§ What you have to do
After reading the data below, copy out every line that contains the word "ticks".

§ Supplied data
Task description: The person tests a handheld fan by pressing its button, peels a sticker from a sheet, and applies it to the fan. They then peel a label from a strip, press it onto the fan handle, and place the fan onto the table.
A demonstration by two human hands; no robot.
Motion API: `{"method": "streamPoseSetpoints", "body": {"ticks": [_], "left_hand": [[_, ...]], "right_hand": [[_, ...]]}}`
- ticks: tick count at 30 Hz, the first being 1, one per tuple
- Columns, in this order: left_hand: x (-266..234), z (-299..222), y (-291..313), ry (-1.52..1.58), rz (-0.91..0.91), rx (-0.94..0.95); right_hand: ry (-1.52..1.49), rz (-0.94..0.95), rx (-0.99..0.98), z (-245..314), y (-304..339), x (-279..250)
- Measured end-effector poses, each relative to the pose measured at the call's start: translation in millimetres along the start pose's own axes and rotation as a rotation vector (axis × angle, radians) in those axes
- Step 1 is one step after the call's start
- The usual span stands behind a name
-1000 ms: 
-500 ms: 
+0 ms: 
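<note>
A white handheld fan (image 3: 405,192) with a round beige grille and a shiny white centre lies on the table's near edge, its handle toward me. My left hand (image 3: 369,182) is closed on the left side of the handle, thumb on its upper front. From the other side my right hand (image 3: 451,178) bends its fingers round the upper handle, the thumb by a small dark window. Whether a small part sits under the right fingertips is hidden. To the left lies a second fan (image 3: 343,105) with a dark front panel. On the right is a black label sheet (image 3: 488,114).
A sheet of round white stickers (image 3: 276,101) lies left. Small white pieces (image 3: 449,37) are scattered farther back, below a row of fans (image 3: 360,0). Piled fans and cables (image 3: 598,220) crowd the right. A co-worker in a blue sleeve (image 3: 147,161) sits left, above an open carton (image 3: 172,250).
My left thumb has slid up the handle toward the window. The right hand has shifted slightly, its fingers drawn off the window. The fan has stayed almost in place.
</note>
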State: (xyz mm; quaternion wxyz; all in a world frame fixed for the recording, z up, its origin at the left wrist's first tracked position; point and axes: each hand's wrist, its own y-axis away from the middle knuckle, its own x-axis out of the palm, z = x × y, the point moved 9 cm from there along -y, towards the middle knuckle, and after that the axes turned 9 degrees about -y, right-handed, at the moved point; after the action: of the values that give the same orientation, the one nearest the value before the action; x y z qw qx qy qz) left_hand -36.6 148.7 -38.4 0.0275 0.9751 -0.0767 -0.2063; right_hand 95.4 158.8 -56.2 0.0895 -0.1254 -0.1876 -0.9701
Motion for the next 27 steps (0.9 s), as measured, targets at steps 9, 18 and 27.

§ Task solution
Motion API: `{"method": "streamPoseSetpoints", "body": {"ticks": [_], "left_hand": [[_, ...]], "right_hand": [[_, ...]]}}`
- ticks: tick count at 30 Hz, the first being 1, one per tuple

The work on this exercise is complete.